Щавель достал из ножен клинок работы мастера Хольмберга.
* * *
Проснулся Щавель, как пружиной подброшенный. Пронзительный вой бил по ушам, тут же шарахнуло в стену чем-то тяжёлым, будто тараном. Щавель был уже на ногах, кинул на бедро колчан, выдернул из налуча лук.
— Доктор, свет! Лузга, Жёлудь, за мной!
Постоялый двор сотряс ещё один удар. Утробный рёв перекрыл неутихающий визг. Затопали по лестнице сапоги ратников. Щавель распахнул дверь, выскочил в коридор, Жёлудь за ним с луком наготове. В нумере напротив со звоном и треском вынесли оконную раму.
«Пора!» — Щавель пнул дверь бывших своих апартаментов, оставленных для содержания рабов и пленников.

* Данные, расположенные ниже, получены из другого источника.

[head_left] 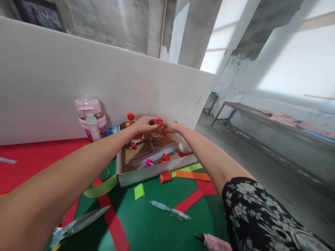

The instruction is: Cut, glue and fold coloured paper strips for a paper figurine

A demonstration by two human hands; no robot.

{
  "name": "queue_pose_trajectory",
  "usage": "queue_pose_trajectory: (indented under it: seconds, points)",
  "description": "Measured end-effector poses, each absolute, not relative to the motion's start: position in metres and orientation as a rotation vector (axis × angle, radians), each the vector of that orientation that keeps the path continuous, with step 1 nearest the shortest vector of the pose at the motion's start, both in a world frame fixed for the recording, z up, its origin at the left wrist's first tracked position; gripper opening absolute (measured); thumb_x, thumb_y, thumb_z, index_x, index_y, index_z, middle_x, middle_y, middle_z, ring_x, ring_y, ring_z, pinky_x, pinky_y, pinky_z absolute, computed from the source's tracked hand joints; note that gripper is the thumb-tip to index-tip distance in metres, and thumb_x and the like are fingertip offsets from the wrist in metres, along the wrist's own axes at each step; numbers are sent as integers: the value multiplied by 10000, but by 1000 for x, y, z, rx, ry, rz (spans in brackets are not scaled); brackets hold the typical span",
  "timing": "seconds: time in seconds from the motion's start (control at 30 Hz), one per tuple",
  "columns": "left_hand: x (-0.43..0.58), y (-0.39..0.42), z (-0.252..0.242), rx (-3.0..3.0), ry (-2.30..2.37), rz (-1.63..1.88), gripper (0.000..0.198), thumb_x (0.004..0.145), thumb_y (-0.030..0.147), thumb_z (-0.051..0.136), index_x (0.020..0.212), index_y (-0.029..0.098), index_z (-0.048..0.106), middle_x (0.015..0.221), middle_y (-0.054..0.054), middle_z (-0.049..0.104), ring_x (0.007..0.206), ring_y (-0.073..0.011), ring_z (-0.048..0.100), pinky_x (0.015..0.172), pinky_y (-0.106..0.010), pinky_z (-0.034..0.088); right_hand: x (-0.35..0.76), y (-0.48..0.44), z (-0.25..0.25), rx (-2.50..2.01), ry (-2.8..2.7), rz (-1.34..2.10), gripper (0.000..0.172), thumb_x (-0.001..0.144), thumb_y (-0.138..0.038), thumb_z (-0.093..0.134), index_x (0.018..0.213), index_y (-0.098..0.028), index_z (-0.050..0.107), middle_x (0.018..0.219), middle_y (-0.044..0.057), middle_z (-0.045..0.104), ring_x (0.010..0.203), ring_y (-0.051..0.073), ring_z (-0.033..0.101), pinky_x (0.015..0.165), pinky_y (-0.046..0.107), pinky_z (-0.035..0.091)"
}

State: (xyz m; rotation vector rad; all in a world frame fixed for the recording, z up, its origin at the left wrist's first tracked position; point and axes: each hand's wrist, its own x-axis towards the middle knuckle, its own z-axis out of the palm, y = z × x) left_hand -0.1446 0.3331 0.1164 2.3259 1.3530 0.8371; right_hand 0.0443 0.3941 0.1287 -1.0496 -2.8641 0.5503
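Both arms reach forward over a shallow white cardboard box [154, 172]. My left hand [144, 124] and my right hand [169, 126] meet above its far end. Their fingers are closed together on a small red paper craft piece with a green spot [159, 122]. Inside the box lie more small paper pieces in red, pink and orange [149, 162], clear plastic sheets [157, 155] and small red-and-white cups [183, 148]. A red paper flower [131, 116] stands just left of my left hand.
A pink water bottle [90, 118] stands against the white partition board [78, 83]. On the green and red table covering lie scissors [78, 223], a pen [170, 210], paper strips [192, 175], a green sticky note [139, 191], a folded orange piece [165, 177] and a pink-handled tool [213, 242]. A long bench [261, 115] stands at right.
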Motion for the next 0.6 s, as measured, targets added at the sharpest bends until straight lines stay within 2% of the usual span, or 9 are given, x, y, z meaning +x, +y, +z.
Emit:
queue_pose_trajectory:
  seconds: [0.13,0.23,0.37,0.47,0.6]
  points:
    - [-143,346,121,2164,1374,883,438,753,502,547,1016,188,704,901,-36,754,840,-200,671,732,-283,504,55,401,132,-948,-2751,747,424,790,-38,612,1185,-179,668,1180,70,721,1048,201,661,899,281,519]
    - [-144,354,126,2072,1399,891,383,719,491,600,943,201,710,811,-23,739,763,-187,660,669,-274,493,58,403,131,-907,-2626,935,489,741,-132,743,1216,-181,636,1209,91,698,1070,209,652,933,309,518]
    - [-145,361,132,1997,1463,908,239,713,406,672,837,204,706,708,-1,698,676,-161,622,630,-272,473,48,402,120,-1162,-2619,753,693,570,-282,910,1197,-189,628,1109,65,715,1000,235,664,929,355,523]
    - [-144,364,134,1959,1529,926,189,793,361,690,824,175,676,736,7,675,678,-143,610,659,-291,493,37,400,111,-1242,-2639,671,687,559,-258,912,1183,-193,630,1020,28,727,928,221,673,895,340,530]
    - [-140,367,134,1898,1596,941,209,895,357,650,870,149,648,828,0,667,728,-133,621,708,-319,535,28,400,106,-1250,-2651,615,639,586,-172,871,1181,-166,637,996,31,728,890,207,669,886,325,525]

Пустил стрелу в проём. Тут же наладил вторую и заглянул в нумер. Окно заслоняла чья-то широкая фигура. Щавель выстрелил. Заскочил, споткнувшись обо что-то, следом ворвался Жёлудь, пустил стрелу не глядя. Уши заложило от крика на три голоса. Щавель всадил стрелу в громадное тело, ломящееся в окно. Туша мелькнула и сверзлась. Пол содрогнулся, когда она грохнулась о землю.
Жёлудя плечом оттолкнул не сильно спешащий Лузга с обрезом наготове. Альберт принёс запалённый от свечки факел. Только при свете Тибурон умолк. Ветошь, пропитанная ламповым маслом, разгоралась. Альберт опустил факел, подсвечивая побоище. Тройка, приставленная стеречь пленников, валялась на полу, как раскиданные злым ребёнком куклы, никто не шевелился. Копошился на рогоже Тибурон. Лелюд исчез. Со двора доносился гвалт и короткие надсадные взрёвывания. Гомон взлетел, бахнул выстрел.